Together, these factors translate into a loss of genetic diversity, which is essential, even to the paddy rice industry.
Ervin Oelke, a University of Minnesota wild rice agronomist who nurtured the paddy crop, is concerned. “Wild rice is a reservoir of genetic diversity,” Oelke points out. “We are in the process of domesticating the species. It’s important we have all the genetics that are available to us to develop this crop.”
All of these factors inevitably link the wild rice of a remote Native community to worldwide debates on biodiversity, genetic engineering, and indeed, the future of our foods.
Strengthening local production
A pick-up truck pulls up at the new rice mill at Native Harvest on Round Lake. Eugene Davis and Tony Warren, tired, wet, and happy, have brought 300 pounds of rice off South Chippewa Lake. “This is the only job we can make $50 an hour at up here,” says Eugene, a young man of 20.
He doesn’t mind the rain, either. “I like it when it rains out there. It’s nice. You can’t hear anything but the rain.”
That quiet and peace is what brings the ricers back – along with the memories. I ask him if it matters to him that five generations of his family have riced on South Chippewa Lake. He smiles. “I like knowing that they was on the same lake. It makes me feel good.”
The sweet smell of rice parching wafts through the dusty air.

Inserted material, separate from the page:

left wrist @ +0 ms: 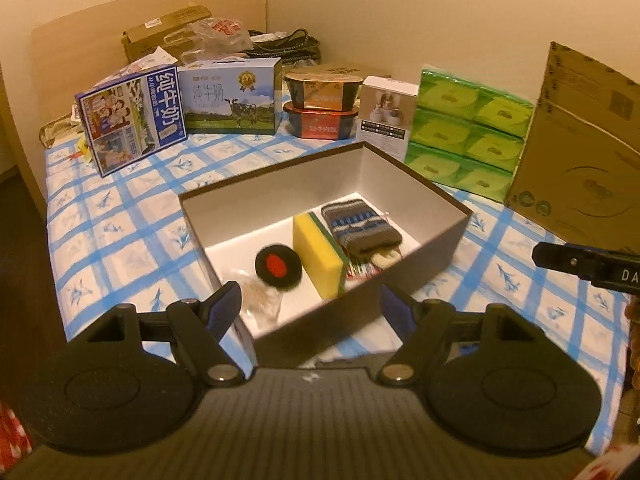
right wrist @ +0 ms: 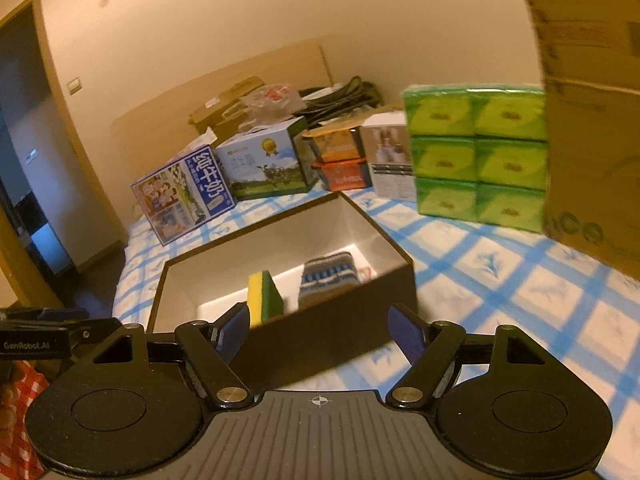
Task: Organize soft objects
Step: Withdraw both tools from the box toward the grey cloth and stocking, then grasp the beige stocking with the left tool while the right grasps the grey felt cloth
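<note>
Sponge [left wrist: 316,256], knit pouch [left wrist: 360,226] and pom-pom [left wrist: 278,266] lie boxed [left wrist: 424,264]; my left claw [left wrist: 310,312] and right claw [right wrist: 318,334] hang released, empty; apparently little remains.

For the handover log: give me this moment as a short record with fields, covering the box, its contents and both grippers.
surface: blue checked cloth
container: open brown box, no lid on it
contents: yellow-green sponge on edge; knitted striped pouch beside it; black round pad with red centre; pale packet, blurred
left gripper: open, empty
right gripper: open, empty, before the box's near wall
behind box: green tissue packs, milk cartons
</note>
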A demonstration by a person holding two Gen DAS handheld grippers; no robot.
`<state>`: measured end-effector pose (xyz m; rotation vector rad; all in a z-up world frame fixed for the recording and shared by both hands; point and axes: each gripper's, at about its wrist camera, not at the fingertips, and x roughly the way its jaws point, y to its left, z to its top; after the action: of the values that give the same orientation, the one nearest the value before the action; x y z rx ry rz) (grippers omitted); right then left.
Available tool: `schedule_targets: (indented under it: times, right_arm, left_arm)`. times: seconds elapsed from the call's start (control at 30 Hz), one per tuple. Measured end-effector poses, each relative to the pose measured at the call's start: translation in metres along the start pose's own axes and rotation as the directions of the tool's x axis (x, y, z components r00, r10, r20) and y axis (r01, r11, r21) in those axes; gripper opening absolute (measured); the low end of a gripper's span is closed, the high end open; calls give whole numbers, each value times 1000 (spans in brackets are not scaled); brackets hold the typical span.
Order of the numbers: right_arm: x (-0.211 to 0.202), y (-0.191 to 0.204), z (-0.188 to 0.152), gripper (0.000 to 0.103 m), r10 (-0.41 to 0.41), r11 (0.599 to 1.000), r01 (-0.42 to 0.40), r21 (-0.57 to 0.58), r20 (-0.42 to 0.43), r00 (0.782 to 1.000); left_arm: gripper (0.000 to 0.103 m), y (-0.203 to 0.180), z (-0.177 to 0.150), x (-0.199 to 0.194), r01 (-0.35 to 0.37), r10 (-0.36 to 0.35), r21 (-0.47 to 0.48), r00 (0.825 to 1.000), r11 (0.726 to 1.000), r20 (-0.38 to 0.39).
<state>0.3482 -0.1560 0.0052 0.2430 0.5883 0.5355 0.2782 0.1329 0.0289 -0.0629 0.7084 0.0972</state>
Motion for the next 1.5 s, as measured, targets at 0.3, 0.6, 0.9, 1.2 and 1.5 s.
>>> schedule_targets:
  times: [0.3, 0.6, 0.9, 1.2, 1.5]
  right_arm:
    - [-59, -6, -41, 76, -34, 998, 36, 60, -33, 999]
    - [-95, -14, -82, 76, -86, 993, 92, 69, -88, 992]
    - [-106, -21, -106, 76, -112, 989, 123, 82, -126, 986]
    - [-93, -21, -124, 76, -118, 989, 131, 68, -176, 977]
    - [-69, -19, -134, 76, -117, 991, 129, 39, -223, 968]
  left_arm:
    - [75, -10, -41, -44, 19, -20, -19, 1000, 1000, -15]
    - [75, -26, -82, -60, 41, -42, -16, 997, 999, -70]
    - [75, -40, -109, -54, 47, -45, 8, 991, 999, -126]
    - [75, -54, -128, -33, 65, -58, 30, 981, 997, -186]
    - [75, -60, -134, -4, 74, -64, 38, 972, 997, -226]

The shifting, creaking machines are ancient, some handmade: a 1940s Red Clipper fanning mill, a handmade thrasher, a 1980s set of George Stinson parching drums (a regional celebrity), a ‘50s vintage gravity table. Most new equipment is made for the big operations in California, not for here. The men fiddle with the machines, fine tune the gravity table. Then the rice pours out – a stream of dark green, tan, and brown grains. This is the perfection of the small batch, and the simple joy of this life.
To the ricers of White Earth, the Ojibwe Wild Rice Moon, Manoominikegiizis, is the season of harvest, a ceremony, and a way of life. “I grew up ricing ,” reflects Spud Fineday. “You get to visit people you haven’t seen for a whole year, because just about everyone goes ricing.”
Far away in California, a combine is harvesting paddy-grown wild rice, and consumers are eating a very different food. The Anishinaabeg would not trade for the rice or the combine. In the end, our rice tastes like a lake. And that taste cannot be replicated.